Here you will find methods that have been proven to help when everyday life feels a little extra heavy.
These strategies are like a savings account for our mental health, so when the road of life feels extra bumpy, which it will sometimes do for everyone, we can extract some of what we have accumulated in this account. Spend some time on these actions every day. They will give you extra-strength when your everyday life is a little darker.

1. Be grateful
You’ve probably heard of gratitude lists before, and that’s because they actually work. Reminding oneself of everything one has to be grateful for increases activity in the hypothalamus – the part of the brain that controls the body’s functions, such as eating and sleeping – and can thus improve sleep, optimism, relationships, and mental health. Write down one thing you are grateful for every night and put your note in a jar of happiness. She reads the notes when she is down or when the jar is full.

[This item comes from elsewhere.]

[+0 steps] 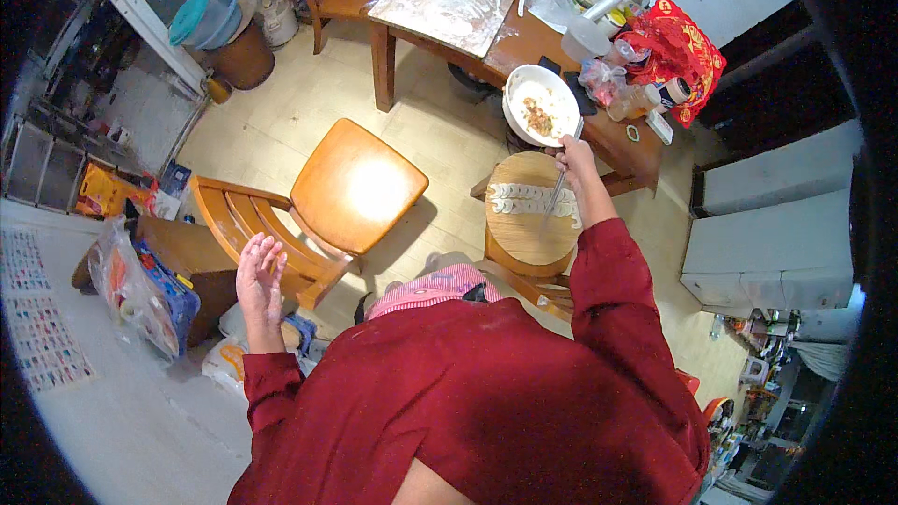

Someone keeps a gratitude diary or has a folder of pictures of things one is grateful for on their mobile. It removes stress and difficult things from your life but puts things into perspective. It is impossible to just say to yourself that everything is fine when life storms around you. But an appreciation diary lets you see a glimmer of light on an otherwise dark day. The more you practice gratitude, the more often the brain begins to look at it.

2. Back to nature
Two hours spent in nature a week is enough to boost your mental health and happiness. It does not have to be two hours continuous, nor does it have to include exercise. Just sitting on a bench in the e
n park with a good book may be enough.


3. Move
Research shows that 15 minutes of intense activity a day can reduce the risk of depression by 26 percent. If you don’t want to go to a fitness center, you don’t need it. Find a way to move your body that feels good to you. You will never feel worse afterward.

4. Build yourself up
Keep track of all achievements and try to build self-esteem so that you – those times when you do not feel you can do anything – can take a look at that book full of achievements and things you have achieved.

5. Find your flow
Getting into a creative flow can trigger an avalanche of brain bliss (like dopamine). Get into this flow by doing an activity you like, which requires technique and concentration, such as yoga, painting, gaming, sex, skiing – or even working. It’s just about finding the perfect place between something that is too difficult and stressful, and something that is too easy and boring.

6. The little things
Focus your attention on the small moments of joy or pleasure in everyday life. Hot water running down the shower, the feel of the sun on your face, the smell of freshly brewed coffee, lying in a soft bed with freshly washed linens, the love your dog shows you when you get home. We all have these small moments of positivity – try to focus on them and enjoy them. It is called “Savoring” and is a technique that gives increased pleasure.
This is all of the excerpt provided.